A constante falta de água em muitos bairros de Cascavel está motivando discussões sobre a possibilidade de municipalização do serviço, incluindo esgotos. Projeto já tramita na Câmara de Vereadores. Ontem ocorreu mais um dos contínuos protestos de donas-de-casas revoltadas com a falta de água. No bairro Santa Felicidade, zona sul da cidade, elas fizeram um ‘‘baldaço’’, agitando baldes vazios, inconformadas com o desabastecimento mesmo com vários dias de chuvas até a terça-feira.
Catarina Nunes, 38 anos, viúva, mãe de três filhos, disse que teve que guardar água da chuva para preparar alimentos. Ela mora há 5 meses no bairro e pensa em retornar para o sítio de sua família, no município vizinho de Ibema. ‘‘Lá é no meio do mato, mas pelo menos tem água, e limpa’’, disse. ‘‘Quando a água volta a ser fornecida pela Sanepar ela tem um gosto muito forte de cloro ou é marrom, toda embarrada’’, reclama.
Também há queixas sobre o valor das faturas. A dona-de-casa Catarina Nunes, por exemplo, disse que no mês passado pagou R$ 15,00 e este mês a conta subiu para R$ 37,00. ‘‘Isso mesmo com vários dias sem água e sem que a gente tenha aumentado o consumo’’, reclama.

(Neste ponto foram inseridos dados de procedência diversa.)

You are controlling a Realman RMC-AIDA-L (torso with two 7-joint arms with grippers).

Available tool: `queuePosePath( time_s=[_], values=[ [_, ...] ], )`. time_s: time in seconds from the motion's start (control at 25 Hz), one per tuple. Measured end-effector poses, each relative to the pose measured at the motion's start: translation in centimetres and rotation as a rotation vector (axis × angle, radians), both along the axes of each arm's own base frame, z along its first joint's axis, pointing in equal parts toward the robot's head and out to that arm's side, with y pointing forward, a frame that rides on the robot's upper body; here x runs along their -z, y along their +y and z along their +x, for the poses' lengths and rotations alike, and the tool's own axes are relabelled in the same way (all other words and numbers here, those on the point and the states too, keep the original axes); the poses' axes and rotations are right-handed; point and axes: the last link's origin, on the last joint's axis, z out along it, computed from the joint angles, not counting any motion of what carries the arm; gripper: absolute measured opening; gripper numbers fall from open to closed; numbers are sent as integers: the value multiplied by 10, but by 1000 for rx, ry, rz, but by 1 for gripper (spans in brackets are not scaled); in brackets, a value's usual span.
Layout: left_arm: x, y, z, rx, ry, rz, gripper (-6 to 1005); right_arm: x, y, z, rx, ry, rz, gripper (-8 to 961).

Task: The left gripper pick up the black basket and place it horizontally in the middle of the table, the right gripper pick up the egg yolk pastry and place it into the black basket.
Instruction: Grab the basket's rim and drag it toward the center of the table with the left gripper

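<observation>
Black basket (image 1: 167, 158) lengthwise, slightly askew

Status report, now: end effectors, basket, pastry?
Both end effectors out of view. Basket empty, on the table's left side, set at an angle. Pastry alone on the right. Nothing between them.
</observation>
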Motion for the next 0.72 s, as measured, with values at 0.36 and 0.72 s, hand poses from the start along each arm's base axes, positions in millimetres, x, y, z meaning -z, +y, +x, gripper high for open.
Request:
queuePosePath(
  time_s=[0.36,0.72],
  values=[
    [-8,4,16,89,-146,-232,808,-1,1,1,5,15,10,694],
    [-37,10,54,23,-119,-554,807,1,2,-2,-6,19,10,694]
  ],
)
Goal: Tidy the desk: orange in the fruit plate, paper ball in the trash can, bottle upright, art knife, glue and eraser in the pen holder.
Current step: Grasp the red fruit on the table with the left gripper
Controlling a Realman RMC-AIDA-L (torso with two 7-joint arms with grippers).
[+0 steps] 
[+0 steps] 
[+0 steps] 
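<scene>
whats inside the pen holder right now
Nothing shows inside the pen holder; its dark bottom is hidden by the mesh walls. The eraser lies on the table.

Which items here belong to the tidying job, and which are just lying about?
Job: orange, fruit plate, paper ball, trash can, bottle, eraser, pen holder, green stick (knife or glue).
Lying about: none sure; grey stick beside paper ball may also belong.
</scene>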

Os problemas são comuns em outros bairros, principalmente os localizados em regiões altas da cidade ou mais afastados da estação de tratamento da Sanepar. No final de agosto, o gerente da companhia, Afonso Marangoni, havia assegurado que a cidade estava ficando ‘‘livre’’ do desabastecimento, com a entrega das obras que haviam sido executadas. No entanto, as alegações são as mais variadas para justificar o problema de falta de água: danos na estação, rompimento de redes e necessidade de implantar tubulação de maior bitola.
‘‘Estamos fazendo diversas melhorias, mas as chuvas têm dificultado os trabalhos’’, argumenta Morangoni. ‘‘Quanto a água embarrada não há problema porque ela é devidamente desinfetada’’. Para o vereador Aderbal Mello (PT), autor do projeto para municipalização do serviço, o esforço e a capacidade técnica do pessoal da Sanepar não têm sido suficientes para solucionar os problemas na cidade. ‘‘Desde que começou a ser assumida pela iniciativa privada, a empresa só se preocupa com o lucro’’, criticou.